The Software as a Service (SaaS) industry is showing unstoppable growth, with a projected $317.55 billion market size in 2024 almost quadrupling to $1,228.87 billion by 2032. This expansion highlights the growing need for enhanced and robust data strategies. This trend is propelled by the increasing volume, velocity and variety of data generated by businesses, coupled with the integration of AI.

However, this escalating growth introduces several important challenges such as managing peak traffic, transitioning from online transaction processing (OLTP) to online analytical processing (OLAP) in real time, ensuring self-service and decoupling, and achieving cloud agnosticism and multiregion deployment.

Addressing these challenges requires a sophisticated architectural framework that ensures high availability and robust failover mechanisms without compromising system performance.

The reference architecture in this post shows you how to build a scalable, automated, flexible data platform to support the growing SaaS industry. This architecture supports the technical demands of handling large-scale data, while also aligning with the business need for agility, cost efficiency and regulatory compliance.

The technical challenges of data-intensive SaaS services

As the demand for services and data volume escalates, several common challenges emerge in the SaaS industry.

Handling peak and burst traffic is necessary to efficiently allocate resources dealing with variable traffic patterns.

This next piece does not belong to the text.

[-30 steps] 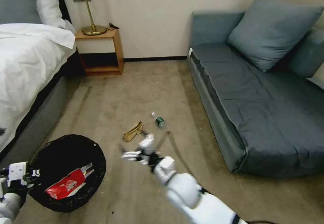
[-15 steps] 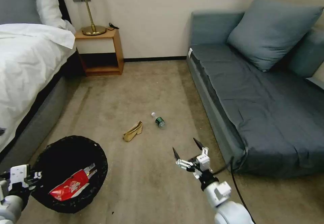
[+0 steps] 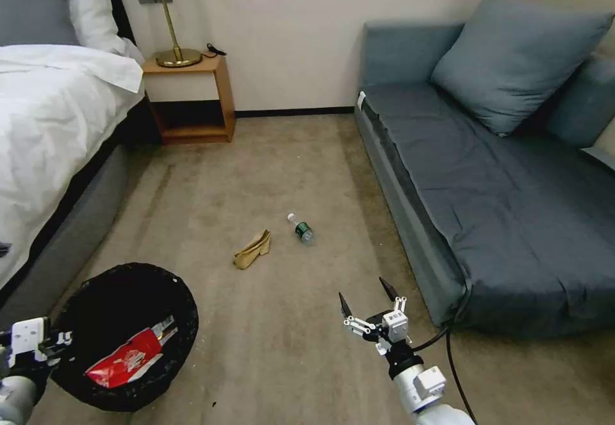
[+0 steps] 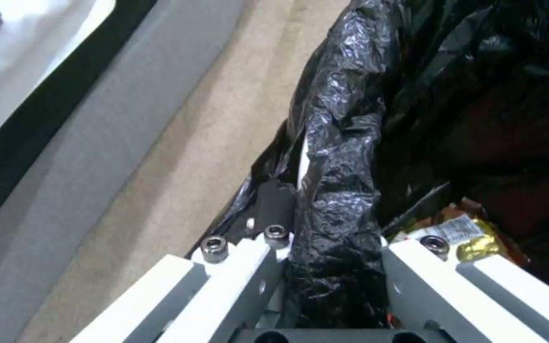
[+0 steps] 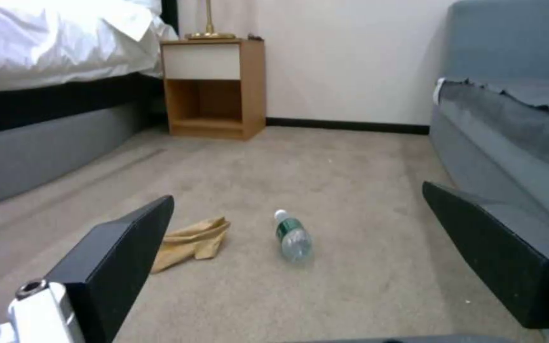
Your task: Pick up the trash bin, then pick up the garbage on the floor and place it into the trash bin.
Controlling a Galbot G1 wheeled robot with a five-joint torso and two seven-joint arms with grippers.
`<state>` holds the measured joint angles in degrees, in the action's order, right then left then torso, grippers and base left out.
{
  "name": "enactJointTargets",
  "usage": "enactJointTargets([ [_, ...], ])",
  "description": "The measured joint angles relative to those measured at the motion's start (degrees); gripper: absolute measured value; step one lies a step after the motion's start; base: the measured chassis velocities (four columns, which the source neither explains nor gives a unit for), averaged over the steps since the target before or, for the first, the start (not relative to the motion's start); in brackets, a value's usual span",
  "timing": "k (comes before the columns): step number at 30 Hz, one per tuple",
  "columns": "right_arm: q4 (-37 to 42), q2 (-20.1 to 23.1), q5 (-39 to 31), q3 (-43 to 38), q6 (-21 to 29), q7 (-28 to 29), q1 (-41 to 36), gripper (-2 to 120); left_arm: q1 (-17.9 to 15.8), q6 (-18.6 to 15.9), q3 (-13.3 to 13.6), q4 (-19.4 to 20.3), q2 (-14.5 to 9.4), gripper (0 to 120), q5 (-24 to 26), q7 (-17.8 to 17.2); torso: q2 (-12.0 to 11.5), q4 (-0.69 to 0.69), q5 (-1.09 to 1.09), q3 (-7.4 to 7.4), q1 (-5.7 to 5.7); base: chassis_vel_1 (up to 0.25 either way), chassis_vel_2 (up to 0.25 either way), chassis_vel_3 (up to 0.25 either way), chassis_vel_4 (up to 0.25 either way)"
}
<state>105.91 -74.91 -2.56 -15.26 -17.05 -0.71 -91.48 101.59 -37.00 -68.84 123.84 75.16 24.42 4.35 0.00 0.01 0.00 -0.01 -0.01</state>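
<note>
The trash bin (image 3: 122,335) sits low on the floor near the bed (image 3: 45,130), on the robot's left side. It is round and black, with a crinkly black bag inside. The left gripper (image 4: 335,267) is clamped on the bin's rim, one finger outside and one inside the bag. In the bin lies a red-and-white carton (image 3: 128,358). In the left wrist view a gold wrapper (image 4: 472,236) lies there too.

Two bits of garbage lie on the carpet (image 3: 275,175), out in the middle between the bed and the sofa (image 3: 500,207). The tan paper bag (image 3: 252,249) is crumpled and flat. The clear bottle (image 3: 300,228) lies on its side just beside it, nearer the sofa, not touching it. Its white cap points toward the far wall.

The right gripper (image 3: 369,300) hangs above the carpet near the sofa's front edge, well apart from the bottle. Its black fingers (image 5: 122,247) are spread wide and hold nothing.

A wooden nightstand (image 3: 189,95) with a gold lamp (image 3: 168,21) stands by the far wall next to the bed.
</note>
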Motion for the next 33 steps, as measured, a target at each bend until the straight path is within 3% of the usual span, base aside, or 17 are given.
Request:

This requires isolating workloads, scaling up for peak workloads and reducing computation resources during off-peak hours while preventing data loss.

Maintaining OLTP to OLAP in real time means seamlessly supporting OLTP, which manages numerous fast-paced transactions focusing on data integrity, with OLAP systems that enable rapid analytical insights. This dual support is critical for empowering complex analytical queries and maintaining peak performance. It also plays a pivotal role in preparing data sets for machine learning (ML).

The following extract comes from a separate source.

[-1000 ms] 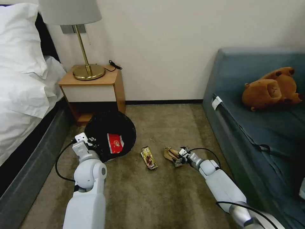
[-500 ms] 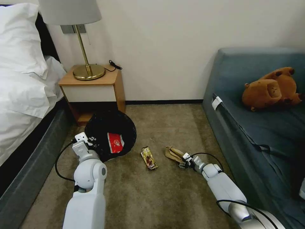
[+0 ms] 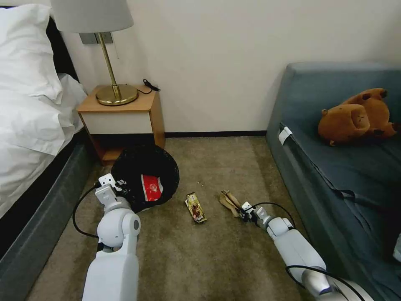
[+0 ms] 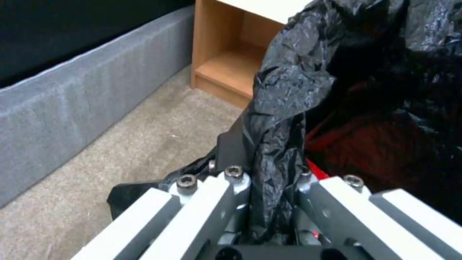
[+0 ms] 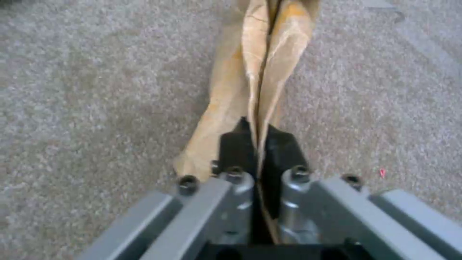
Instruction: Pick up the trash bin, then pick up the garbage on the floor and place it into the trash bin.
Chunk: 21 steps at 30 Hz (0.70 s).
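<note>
The tan carpet (image 3: 217, 167) is sitting pretty boxed in: grey bed base (image 3: 37, 225) on the robot's left, blue-grey sofa (image 3: 334, 167) on its right, wooden nightstand (image 3: 125, 113) and wall at the far end, so the open strip down the middle is where everything is happening.

The left gripper (image 4: 269, 173) is pinching the crinkly black plastic bag folded over the rim of the small round trash bin (image 3: 144, 177), fingers closed on the liner. The bin is sitting just in front of the nightstand, tipped toward the robot, with a flattened red-and-white packet (image 3: 151, 187) lying inside it.

The right gripper (image 5: 257, 144) is down at floor level, its black fingertips clamping a crumpled tan paper (image 5: 255, 72) between them. In the head view that paper (image 3: 229, 200) is lying on the carpet just ahead of the gripper, and a small yellow-brown snack wrapper (image 3: 195, 207) is lying between it and the bin, touching neither.

The head view is giving the layout; the wrist views are what actually show the grips, the paper squeezed into a thin vertical fold and the bag bunched between the left fingers. The left wrist view is also catching the nightstand's open lower shelf.
</note>
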Motion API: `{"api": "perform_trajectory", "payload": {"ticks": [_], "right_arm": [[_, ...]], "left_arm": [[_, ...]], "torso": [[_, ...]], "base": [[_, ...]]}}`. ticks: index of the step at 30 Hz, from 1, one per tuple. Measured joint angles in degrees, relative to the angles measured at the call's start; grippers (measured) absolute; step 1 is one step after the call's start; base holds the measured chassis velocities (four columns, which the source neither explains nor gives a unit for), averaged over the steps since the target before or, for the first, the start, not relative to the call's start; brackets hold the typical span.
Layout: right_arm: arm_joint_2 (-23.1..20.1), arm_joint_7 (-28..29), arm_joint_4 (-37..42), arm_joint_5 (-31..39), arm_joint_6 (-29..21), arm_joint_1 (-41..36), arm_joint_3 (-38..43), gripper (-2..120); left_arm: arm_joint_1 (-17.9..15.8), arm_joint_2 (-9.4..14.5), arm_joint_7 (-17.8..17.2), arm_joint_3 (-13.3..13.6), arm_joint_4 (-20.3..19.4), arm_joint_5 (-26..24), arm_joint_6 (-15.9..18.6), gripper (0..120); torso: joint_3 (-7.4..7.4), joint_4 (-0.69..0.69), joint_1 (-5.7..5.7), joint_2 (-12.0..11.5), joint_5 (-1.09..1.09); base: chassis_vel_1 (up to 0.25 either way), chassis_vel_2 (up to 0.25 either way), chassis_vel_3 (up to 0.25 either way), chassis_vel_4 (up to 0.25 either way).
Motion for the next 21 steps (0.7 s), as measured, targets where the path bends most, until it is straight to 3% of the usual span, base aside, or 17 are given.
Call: {"api": "perform_trajectory", "payload": {"ticks": [9,12,14,16,21], "right_arm": [[0.0,0.5,1.0,0.5,0.5,-0.8,0.3,0],[0.0,1.2,4.0,3.8,0.8,-1.5,0.2,0],[-0.3,2.5,9.9,11.3,1.5,-2.5,-1.8,0],[-0.3,3.2,11.7,13.4,2.5,-2.6,-2.6,0],[1.1,10.2,20.4,21.1,8.7,-1.6,-8.1,0]], "left_arm": [[0.0,-0.1,0.0,-0.1,0.2,-0.1,-0.2,2],[0.1,-0.3,0.0,0.1,0.4,-0.1,-0.2,2],[0.1,-0.5,0.0,0.3,0.6,0.1,-0.2,2],[0.1,-0.6,0.0,0.3,0.6,0.2,-0.3,2],[0.1,-1.1,0.0,0.8,1.0,0.8,-0.4,2]], "torso": [[0.00,0.00,0.00,0.0,0.00],[0.00,0.00,0.00,0.0,0.00],[0.00,-0.01,0.00,0.0,0.00],[0.00,0.00,0.00,0.0,-0.01],[0.00,0.00,0.00,0.0,-0.02]], "base": [[0.000,0.000,0.000,0.000],[0.000,0.000,0.000,0.000],[0.000,0.000,0.000,0.000],[0.000,0.000,0.000,0.000],[0.000,0.000,0.000,0.000]]}}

Enabling self-service and decoupling requires empowering teams with self-service capabilities to create and manage topics and clusters without heavy reliance on central IT teams. This can speed up development while allowing the application and services to decouple and become independently scalable.

Facilitating cloud agnosticism and stability enables agility and the ability to function seamlessly across different cloud environments (like AWS, Azure or Google Cloud) and geographical locations. Ensuring failover between availability zones and efficiently connecting and sharing data around the globe are also necessary.

How to build a SaaS-friendly architecture

To tackle these challenges, large SaaS companies often adopt an architectural framework that includes running multiple clusters across various regions managed by a custom-developed control plane. The control plane's design enhances the flexibility of the underlying infrastructure while simultaneously simplifying the complexity of applications that connect to it.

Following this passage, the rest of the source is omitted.